- _Exercise_:
Whenever a line in the entries below contains the string "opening", copy that line.

- _Data extracts_:
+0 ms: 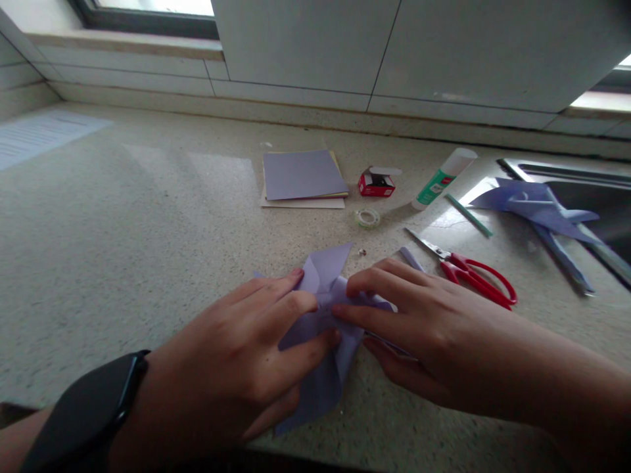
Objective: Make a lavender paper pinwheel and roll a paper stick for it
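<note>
Both hands are working on a folded purple paper [321, 381], which is lying on the speckled worktop [172, 263] at the near edge of the view, directly between them. The left hand [261, 348], with a black watch [89, 401] on its wrist, is resting spread fingers on the paper, the thumb and forefinger reaching toward its middle; whether that grip is pinching or only pressing, I cannot tell. The right hand [424, 322] is grasping the other side of the paper, its fingertips touching near the middle and its thumb staying lower, by the edge. A pointed flap [329, 264] is sticking out beyond the fingers. Just past the right hand, a purple strip [410, 257] is lying beside red-handled scissors [456, 263], whose blades are pointing away to the left. Farther back, a stack of paper [303, 174] is lying near a small red box [376, 186], with a roll of tape [359, 217] in front of the box. A glue stick [438, 187] is standing near a green strip [469, 215]. To the right, another folded purple piece [530, 205] is overlapping the edge of the sink [566, 172]. At far left, a printed sheet [46, 135] is lying flat.
</note>
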The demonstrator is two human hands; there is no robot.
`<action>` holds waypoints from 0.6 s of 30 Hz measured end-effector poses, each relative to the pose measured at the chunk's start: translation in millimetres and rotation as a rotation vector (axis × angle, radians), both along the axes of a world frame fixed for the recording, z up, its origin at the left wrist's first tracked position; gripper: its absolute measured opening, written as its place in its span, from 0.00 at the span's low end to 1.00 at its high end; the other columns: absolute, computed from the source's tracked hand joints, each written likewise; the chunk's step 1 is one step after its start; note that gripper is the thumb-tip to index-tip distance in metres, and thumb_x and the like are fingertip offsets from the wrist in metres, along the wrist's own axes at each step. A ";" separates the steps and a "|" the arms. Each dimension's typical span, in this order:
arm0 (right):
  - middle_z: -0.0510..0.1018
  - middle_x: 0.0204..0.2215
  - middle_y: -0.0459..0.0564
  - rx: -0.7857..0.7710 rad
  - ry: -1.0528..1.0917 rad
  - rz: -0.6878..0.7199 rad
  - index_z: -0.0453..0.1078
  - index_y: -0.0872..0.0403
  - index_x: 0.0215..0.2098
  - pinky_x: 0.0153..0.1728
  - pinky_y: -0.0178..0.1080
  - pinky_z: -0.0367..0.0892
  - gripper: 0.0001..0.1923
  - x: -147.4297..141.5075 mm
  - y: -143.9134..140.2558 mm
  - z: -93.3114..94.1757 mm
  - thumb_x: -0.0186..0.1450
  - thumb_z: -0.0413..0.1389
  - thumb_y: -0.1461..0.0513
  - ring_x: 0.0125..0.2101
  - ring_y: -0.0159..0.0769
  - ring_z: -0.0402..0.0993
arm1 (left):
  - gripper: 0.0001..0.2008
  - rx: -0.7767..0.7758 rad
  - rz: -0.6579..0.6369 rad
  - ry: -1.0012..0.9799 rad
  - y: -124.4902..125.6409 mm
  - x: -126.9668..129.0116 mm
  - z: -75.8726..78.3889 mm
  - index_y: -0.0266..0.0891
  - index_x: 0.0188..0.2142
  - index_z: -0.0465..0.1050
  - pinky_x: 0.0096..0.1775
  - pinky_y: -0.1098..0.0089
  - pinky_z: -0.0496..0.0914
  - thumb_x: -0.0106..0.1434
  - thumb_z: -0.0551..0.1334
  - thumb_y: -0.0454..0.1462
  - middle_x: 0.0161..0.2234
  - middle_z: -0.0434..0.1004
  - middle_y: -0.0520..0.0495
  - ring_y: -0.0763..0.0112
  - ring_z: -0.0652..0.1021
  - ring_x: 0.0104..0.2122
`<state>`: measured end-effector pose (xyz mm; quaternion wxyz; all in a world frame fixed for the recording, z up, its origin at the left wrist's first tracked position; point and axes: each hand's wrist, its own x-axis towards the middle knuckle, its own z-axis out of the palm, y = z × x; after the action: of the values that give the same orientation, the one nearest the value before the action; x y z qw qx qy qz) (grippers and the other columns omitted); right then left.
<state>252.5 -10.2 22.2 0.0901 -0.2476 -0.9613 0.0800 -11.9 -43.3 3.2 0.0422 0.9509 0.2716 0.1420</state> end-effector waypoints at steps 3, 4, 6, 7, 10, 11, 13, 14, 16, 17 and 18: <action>0.75 0.45 0.56 -0.004 -0.007 0.003 0.73 0.52 0.55 0.44 0.48 0.73 0.18 0.4 -0.4 0.4 0.68 0.55 0.64 0.44 0.45 0.71 | 0.19 0.004 0.006 -0.006 -0.1 -0.4 -0.6 0.40 0.55 0.73 0.54 0.43 0.73 0.65 0.60 0.34 0.52 0.72 0.38 0.48 0.73 0.54; 0.75 0.46 0.56 -0.007 -0.010 0.003 0.73 0.52 0.55 0.44 0.48 0.73 0.18 0.6 -0.4 0.6 0.68 0.55 0.64 0.45 0.45 0.71 | 0.18 0.005 0.009 -0.009 -0.1 -0.5 -0.7 0.41 0.55 0.73 0.54 0.43 0.74 0.65 0.60 0.34 0.52 0.72 0.38 0.48 0.73 0.54; 0.75 0.47 0.56 -0.021 -0.014 0.003 0.73 0.52 0.56 0.44 0.49 0.73 0.18 0.7 -0.3 0.7 0.68 0.55 0.64 0.45 0.46 0.71 | 0.18 0.014 0.007 -0.016 0.0 -0.8 -0.9 0.41 0.55 0.74 0.53 0.43 0.74 0.65 0.60 0.34 0.52 0.73 0.37 0.48 0.74 0.54; 0.75 0.47 0.55 -0.031 -0.015 0.003 0.73 0.52 0.56 0.45 0.49 0.73 0.19 0.5 -0.2 0.6 0.67 0.56 0.64 0.46 0.46 0.71 | 0.18 0.019 0.006 -0.018 0.1 -0.9 -1.0 0.40 0.55 0.74 0.52 0.43 0.75 0.65 0.60 0.34 0.52 0.73 0.37 0.47 0.74 0.54; 0.75 0.48 0.54 -0.059 -0.019 -0.010 0.72 0.50 0.57 0.47 0.51 0.72 0.19 -0.6 0.1 0.0 0.67 0.56 0.64 0.47 0.46 0.70 | 0.17 0.023 -0.004 -0.017 0.4 -1.0 -1.1 0.40 0.55 0.74 0.52 0.43 0.75 0.66 0.59 0.34 0.52 0.73 0.36 0.46 0.74 0.54; 0.75 0.48 0.54 -0.061 -0.018 -0.014 0.72 0.50 0.57 0.47 0.51 0.72 0.20 -1.0 0.0 -0.2 0.67 0.56 0.64 0.48 0.46 0.70 | 0.17 0.023 -0.002 -0.011 0.4 -0.9 -1.2 0.40 0.55 0.74 0.52 0.43 0.75 0.66 0.59 0.34 0.52 0.73 0.36 0.46 0.74 0.54; 0.75 0.49 0.54 -0.059 -0.014 -0.025 0.72 0.50 0.57 0.48 0.51 0.71 0.20 -1.7 -0.6 -0.3 0.67 0.56 0.65 0.48 0.47 0.70 | 0.17 0.026 0.005 -0.004 0.5 -0.6 -1.3 0.40 0.55 0.74 0.53 0.43 0.75 0.66 0.59 0.34 0.52 0.73 0.36 0.46 0.73 0.55; 0.75 0.49 0.55 -0.060 -0.014 -0.028 0.72 0.51 0.57 0.48 0.51 0.71 0.20 -1.9 -1.1 -0.3 0.67 0.56 0.65 0.49 0.47 0.69 | 0.17 0.029 0.008 -0.002 0.4 -0.4 -1.3 0.41 0.54 0.74 0.53 0.44 0.74 0.66 0.60 0.34 0.52 0.73 0.37 0.46 0.74 0.55; 0.75 0.50 0.55 -0.063 -0.017 -0.030 0.71 0.51 0.58 0.48 0.52 0.71 0.20 -1.9 -1.9 -0.3 0.67 0.55 0.65 0.49 0.47 0.69 | 0.17 0.035 0.008 -0.001 0.1 -0.3 -1.0 0.41 0.54 0.74 0.53 0.44 0.74 0.66 0.60 0.34 0.51 0.74 0.37 0.47 0.74 0.54; 0.75 0.50 0.54 -0.065 -0.018 -0.029 0.71 0.51 0.58 0.49 0.52 0.71 0.20 -1.8 -2.3 -0.3 0.68 0.55 0.65 0.50 0.48 0.68 | 0.17 0.035 0.007 -0.002 -0.2 -0.4 -0.7 0.40 0.54 0.74 0.53 0.44 0.74 0.66 0.60 0.34 0.52 0.74 0.37 0.47 0.74 0.54; 0.75 0.50 0.54 -0.070 -0.023 -0.029 0.71 0.51 0.58 0.49 0.53 0.70 0.20 -1.7 -2.4 -0.4 0.68 0.55 0.65 0.50 0.48 0.68 | 0.17 0.033 0.006 0.000 -0.4 -0.4 -0.4 0.40 0.54 0.74 0.53 0.44 0.74 0.66 0.60 0.34 0.52 0.73 0.36 0.47 0.74 0.54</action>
<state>250.8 -12.6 21.9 0.0717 -0.2653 -0.9552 0.1096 -12.4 -43.7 2.9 0.0262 0.9506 0.2723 0.1468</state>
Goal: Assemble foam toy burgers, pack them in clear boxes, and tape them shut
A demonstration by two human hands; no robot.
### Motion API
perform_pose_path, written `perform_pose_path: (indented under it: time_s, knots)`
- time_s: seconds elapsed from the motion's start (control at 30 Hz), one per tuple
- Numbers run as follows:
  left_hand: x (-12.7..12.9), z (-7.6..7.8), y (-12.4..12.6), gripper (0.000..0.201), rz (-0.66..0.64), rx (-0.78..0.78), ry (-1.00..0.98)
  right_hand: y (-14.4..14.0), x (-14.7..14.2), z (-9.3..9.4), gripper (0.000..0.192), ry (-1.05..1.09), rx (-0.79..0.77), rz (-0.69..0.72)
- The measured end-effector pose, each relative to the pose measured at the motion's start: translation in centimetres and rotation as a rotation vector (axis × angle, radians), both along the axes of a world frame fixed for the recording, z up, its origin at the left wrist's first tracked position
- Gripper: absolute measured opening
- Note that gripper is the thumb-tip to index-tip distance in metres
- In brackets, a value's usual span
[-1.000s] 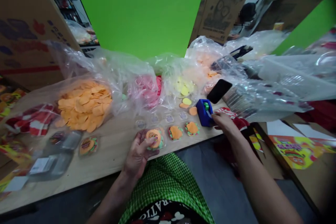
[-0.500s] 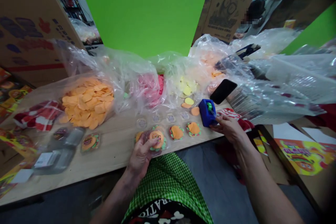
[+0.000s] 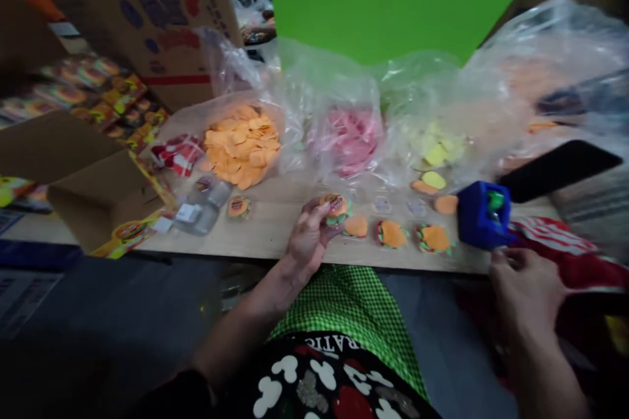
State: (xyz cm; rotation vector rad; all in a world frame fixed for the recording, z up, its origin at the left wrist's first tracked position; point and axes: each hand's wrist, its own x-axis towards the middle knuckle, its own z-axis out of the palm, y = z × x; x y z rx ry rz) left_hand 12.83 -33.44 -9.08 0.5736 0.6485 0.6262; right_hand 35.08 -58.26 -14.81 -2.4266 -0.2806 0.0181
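My left hand (image 3: 307, 236) is closed around a toy-like burger (image 3: 336, 207) in a clear plastic pack, its printed label facing up. My right hand (image 3: 528, 285), smeared by motion, has its fingers pinched together just in front of a blue tape dispenser (image 3: 484, 216) with a green core. Whatever sits between those fingertips is too small to make out. Along the table lie an orange-topped burger (image 3: 392, 234), another burger (image 3: 434, 238) to its right and a flat orange piece (image 3: 356, 226) beside my left hand. A labelled burger (image 3: 239, 207) rests farther left.
Plastic bags hold orange pieces (image 3: 242, 144), pink pieces (image 3: 352, 137) and yellow pieces (image 3: 436, 146) along the back. An open cardboard box (image 3: 98, 209) stands at the left. A black phone (image 3: 563, 169) leans behind the dispenser. Clear containers (image 3: 199, 213) lie on the left.
The view has swung left, bringing the open box in. My right hand has come slightly back from the dispenser. The burger stays in my left hand.
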Motion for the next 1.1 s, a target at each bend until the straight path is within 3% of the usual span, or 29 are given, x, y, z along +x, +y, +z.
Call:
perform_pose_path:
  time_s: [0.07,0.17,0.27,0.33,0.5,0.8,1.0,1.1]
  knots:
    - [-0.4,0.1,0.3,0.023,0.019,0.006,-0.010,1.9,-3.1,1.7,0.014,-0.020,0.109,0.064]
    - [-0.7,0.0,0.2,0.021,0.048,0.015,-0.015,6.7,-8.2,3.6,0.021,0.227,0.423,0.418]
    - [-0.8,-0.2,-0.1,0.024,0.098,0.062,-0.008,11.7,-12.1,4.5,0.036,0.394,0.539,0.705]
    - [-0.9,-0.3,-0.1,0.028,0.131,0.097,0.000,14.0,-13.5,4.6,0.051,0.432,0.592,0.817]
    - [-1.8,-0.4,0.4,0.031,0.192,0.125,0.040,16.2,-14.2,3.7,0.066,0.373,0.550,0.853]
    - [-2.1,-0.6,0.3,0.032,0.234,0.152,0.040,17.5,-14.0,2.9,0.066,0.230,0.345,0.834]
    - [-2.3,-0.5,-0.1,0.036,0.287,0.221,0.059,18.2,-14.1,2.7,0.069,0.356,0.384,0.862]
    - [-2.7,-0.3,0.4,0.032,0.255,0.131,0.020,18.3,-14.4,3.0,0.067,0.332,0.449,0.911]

- _Answer area_:
`<action>` holds waypoints from 0.6 s of 30 Hz measured end-effector poses, each relative to the pose measured at the chunk's start: translation in millimetres and rotation as a rotation vector (axis × angle, radians), both along the axes of a world frame fixed for the recording, z up, its origin at the left wrist's first tracked position; gripper: its absolute measured opening, written as its place in its span, from 0.00 at the span's low end to 1.00 at its high end; the other columns: absolute, computed from the source's tracked hand joints, each written likewise; the chunk's step 1 is one step after its start; note that gripper is the thumb-tip to index-tip distance in metres, and thumb_x and the like are fingertip offsets from the wrist in metres, along the wrist's own axes at each step. A ";" separates the steps and a "|" the arms. Each dimension's typical span, in this order:
- Gripper: absolute measured opening

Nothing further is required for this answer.